During Grimes’ first two seasons, Notre Dame reached the Fiesta Bowl and the Sugar Bowl. Both those experiences will stick with Grimes after he graduates.

“I think of it as if there was a sports clicker, going week by week,” he said. “Notre Dame beats Michigan, Notre Dame goes to the Fiesta Bowl, Notre Dame goes to the Sugar Bowl against LSU.”

One experience in New Orleans had a special impact. The team helped clean up a building that Hurricane Katrina had damaged, Grimes said, and he liked helping the hurricane victims. He said the trip was also a nice opportunity for his family.
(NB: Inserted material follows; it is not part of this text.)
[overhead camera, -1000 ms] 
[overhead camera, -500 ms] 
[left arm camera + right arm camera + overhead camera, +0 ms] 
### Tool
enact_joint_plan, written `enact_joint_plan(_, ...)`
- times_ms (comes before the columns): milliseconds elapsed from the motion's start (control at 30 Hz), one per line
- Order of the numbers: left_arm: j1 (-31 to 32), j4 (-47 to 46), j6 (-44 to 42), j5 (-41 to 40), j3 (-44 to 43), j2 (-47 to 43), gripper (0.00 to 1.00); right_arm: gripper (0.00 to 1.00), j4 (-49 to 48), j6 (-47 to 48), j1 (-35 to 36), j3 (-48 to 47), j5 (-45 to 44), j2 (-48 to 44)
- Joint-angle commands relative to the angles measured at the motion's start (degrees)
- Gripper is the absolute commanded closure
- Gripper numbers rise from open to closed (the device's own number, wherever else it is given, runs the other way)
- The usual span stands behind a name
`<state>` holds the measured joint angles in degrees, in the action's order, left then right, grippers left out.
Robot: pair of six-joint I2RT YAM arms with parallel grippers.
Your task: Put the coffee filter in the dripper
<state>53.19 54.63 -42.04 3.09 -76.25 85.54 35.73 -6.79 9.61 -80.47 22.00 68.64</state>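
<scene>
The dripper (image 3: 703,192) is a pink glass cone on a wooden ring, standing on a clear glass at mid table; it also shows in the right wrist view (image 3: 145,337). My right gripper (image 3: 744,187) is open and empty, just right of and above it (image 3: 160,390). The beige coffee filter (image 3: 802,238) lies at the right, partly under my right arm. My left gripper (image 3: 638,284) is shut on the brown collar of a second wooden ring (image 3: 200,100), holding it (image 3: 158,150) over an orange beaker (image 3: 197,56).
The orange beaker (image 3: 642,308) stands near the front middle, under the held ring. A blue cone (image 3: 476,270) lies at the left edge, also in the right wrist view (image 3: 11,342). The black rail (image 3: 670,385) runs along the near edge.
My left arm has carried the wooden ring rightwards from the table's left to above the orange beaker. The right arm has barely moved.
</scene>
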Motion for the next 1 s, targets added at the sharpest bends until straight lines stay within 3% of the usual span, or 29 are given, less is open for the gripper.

“Down in New Orleans, it was a good opportunity after Hurricane Katrina to get down there and help the community with the little service that we did,” Grimes said. “But we also had a good time down there. And it was an opportunity for my family to come down and experience some things that they would never get to see.”

9-3 to 3-9

In 2007, Grimes’ junior year, the team fell from being a top-25 contender and ended up losing nine games – two of them, to Michigan and USC, 38-0 losses. Grimes caught his share of passes (27) but his yardage dropped, to 224. He missed the UCLA and Boston College games because of an injured ankle, but still scored two touchdowns in the season.

The turnover, Grimes said, is a part of college football.

“We had a lot of new faces coming in, and a lot of guys graduated and left,” he said. “But that’s the nature of college football, guys leaving, new guys coming.”

But the season strengthened the team, Grimes said – players worked out in the offseason and the team came together early in 2008. The Irish avenged the loss to Michigan with a 35-17 win at home in the rain. That game, Grimes said, signaled the return of good football.

“After the Michigan game, we actually had evidence,” he said. “It wasn’t just lip service, it actually came to fruition.”

Grimes said he wants to give the NFL a try after graduation, but if that doesn’t work out, he’ll go into advertising. Whether he continues to play football or not, his memories of Notre Dame’s successes will keep football in his head forever.

“It was one of the best times of my career here,” he said of Notre Dame’s two BCS Bowls, “and I’ll remember it when I leave.”